■ AIM OF THE TASK: Repeat all of the data precisely.

■ DATA SEGMENT:
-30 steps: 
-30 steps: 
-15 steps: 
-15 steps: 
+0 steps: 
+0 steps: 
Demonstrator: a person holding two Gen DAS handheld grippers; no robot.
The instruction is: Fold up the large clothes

■ RESULT:
-30 steps: 
-30 steps: 
-15 steps: 
-15 steps: 
+0 steps: 
+0 steps: 
Demonstrator: a person holding two Gen DAS handheld grippers; no robot.
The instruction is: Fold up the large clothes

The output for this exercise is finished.